# What you have to do:
Scan the lines below for "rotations" and copy the matches.

Records drawn from a dataset:
------------------------------------------------

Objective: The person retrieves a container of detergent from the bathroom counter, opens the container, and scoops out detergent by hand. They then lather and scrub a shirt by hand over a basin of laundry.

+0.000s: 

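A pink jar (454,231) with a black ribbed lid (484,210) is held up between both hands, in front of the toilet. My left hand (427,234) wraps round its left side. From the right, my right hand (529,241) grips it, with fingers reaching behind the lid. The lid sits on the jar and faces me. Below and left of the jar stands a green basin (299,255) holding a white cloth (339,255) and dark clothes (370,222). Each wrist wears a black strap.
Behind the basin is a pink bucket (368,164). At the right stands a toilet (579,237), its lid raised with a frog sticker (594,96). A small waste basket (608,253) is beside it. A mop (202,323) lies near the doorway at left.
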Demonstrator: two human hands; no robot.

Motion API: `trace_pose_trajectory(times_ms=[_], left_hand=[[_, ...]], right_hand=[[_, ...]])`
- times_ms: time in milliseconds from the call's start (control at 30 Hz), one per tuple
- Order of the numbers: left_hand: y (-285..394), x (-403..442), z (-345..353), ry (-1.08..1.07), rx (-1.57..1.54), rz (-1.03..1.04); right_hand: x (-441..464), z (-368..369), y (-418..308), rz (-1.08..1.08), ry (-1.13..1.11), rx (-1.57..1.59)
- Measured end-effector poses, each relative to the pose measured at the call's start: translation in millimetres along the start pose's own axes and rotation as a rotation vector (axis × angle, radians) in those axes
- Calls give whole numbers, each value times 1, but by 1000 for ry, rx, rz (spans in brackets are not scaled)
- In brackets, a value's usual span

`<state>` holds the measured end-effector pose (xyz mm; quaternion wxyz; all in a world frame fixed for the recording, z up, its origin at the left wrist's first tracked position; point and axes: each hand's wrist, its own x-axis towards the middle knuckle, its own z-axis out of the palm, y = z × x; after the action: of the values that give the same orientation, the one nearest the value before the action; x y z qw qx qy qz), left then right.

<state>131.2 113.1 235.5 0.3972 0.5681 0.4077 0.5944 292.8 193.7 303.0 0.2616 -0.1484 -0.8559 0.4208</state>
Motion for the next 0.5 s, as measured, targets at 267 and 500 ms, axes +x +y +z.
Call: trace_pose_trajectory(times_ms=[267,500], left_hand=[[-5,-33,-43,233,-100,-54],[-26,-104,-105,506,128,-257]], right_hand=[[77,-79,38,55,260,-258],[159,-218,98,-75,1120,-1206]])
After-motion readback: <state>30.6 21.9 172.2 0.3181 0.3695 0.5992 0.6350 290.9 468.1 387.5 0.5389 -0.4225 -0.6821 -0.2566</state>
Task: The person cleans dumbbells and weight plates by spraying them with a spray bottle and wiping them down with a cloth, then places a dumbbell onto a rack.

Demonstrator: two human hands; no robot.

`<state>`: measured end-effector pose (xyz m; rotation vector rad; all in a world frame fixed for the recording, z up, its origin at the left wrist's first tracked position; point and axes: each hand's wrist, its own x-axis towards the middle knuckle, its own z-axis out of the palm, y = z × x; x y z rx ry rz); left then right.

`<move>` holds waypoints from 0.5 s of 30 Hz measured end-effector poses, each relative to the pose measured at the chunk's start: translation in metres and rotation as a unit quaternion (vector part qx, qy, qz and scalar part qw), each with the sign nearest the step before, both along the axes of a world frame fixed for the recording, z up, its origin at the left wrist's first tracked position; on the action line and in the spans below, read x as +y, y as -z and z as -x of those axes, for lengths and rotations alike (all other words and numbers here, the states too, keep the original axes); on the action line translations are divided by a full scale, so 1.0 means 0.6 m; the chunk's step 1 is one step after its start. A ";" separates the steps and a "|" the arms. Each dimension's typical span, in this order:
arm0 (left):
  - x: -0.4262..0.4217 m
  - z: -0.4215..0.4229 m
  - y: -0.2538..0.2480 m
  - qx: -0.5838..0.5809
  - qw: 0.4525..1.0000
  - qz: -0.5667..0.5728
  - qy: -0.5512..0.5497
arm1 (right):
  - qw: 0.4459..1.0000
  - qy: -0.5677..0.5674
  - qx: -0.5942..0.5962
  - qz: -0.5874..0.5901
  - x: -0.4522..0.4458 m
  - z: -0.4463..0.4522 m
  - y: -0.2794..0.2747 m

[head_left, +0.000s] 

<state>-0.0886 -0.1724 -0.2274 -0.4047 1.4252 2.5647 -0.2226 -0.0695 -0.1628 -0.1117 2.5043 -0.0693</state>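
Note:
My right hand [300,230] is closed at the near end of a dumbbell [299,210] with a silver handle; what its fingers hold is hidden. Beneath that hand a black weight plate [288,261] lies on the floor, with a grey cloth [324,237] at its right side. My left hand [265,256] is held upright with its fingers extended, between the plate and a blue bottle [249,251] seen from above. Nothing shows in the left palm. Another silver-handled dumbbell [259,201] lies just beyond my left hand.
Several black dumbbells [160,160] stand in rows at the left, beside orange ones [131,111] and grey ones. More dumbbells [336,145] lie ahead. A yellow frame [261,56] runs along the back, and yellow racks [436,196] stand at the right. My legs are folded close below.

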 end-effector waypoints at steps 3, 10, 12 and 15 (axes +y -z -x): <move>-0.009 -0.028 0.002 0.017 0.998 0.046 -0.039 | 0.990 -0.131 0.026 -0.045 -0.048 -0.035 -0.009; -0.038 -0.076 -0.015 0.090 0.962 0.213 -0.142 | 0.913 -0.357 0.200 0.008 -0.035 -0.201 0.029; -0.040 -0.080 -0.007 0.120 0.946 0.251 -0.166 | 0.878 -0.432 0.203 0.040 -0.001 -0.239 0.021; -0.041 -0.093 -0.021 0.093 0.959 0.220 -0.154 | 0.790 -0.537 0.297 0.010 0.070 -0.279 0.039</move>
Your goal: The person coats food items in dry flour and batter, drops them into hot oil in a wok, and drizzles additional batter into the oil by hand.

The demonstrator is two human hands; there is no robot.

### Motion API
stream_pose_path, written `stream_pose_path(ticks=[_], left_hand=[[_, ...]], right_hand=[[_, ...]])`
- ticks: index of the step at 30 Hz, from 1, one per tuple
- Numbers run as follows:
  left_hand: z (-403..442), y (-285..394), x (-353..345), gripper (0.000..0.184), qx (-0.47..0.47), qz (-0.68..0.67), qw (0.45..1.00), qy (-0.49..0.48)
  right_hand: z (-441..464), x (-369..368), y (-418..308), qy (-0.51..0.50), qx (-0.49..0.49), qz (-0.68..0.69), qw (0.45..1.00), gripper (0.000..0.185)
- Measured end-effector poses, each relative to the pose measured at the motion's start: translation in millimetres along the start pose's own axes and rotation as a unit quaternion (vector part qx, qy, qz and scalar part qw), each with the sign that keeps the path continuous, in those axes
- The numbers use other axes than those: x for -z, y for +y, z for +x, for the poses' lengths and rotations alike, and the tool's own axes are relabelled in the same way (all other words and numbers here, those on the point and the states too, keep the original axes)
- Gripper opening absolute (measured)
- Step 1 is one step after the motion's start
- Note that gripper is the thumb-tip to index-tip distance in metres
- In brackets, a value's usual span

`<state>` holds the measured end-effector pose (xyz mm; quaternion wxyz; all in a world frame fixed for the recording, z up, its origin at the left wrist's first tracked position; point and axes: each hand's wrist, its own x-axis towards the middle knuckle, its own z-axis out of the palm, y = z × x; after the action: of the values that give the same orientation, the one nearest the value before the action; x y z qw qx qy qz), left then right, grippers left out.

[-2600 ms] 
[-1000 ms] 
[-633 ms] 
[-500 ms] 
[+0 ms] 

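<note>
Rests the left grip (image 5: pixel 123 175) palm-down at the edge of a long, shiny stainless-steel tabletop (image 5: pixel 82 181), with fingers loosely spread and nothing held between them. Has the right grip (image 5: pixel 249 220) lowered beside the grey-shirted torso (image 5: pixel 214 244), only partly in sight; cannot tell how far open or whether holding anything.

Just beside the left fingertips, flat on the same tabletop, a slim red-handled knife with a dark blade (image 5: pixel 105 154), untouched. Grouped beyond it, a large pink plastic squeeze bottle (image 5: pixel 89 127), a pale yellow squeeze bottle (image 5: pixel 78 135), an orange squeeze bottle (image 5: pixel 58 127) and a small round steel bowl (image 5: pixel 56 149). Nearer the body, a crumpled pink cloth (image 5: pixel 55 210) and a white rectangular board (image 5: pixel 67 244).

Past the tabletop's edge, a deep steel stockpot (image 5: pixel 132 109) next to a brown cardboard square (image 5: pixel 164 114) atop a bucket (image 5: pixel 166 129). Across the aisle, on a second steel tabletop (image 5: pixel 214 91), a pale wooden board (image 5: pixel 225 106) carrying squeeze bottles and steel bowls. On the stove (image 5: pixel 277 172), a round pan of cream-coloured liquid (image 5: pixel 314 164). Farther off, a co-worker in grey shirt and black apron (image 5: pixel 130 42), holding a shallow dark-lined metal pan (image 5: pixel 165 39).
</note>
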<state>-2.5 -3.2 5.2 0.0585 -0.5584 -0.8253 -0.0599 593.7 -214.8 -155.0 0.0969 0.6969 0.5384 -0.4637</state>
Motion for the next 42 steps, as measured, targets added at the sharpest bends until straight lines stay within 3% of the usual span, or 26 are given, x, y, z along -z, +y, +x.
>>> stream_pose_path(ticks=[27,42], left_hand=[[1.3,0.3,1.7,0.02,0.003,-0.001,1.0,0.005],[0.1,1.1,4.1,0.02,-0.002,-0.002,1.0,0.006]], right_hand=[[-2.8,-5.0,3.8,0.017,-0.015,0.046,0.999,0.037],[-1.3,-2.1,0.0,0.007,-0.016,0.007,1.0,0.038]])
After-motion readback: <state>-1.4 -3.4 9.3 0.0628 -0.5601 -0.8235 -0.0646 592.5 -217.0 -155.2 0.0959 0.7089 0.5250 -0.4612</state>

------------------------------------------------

# The completed task:
`<move>` holds waypoints from 0.5 s of 30 Hz measured end-effector poses, each relative to the pose measured at the chunk's start: translation in metres and rotation as a unit quaternion (vector part qx, qy, qz and scalar part qw), each with the sign nearest the step before, both along the axes of a world frame fixed for the recording, z up, its origin at the left wrist's first tracked position; on the action line and in the spans below, read x as +y, y as -z and z as -x of those axes, for lengths and rotations alike (all other words and numbers here, the states too, keep the original axes); on the action line translations are divided by a full scale, so 1.0 means 0.6 m; the chunk's step 1 is one step after its start. A ";" separates the steps and a "|" the arms. Each dimension's typical span, in this order:
- The numbers use other axes than those: x for -z, y for +y, z for +x, for the poses' lengths and rotations alike, and the tool's own axes are relabelled in the same way (all other words and numbers here, those on the point and the states too, keep the original axes)

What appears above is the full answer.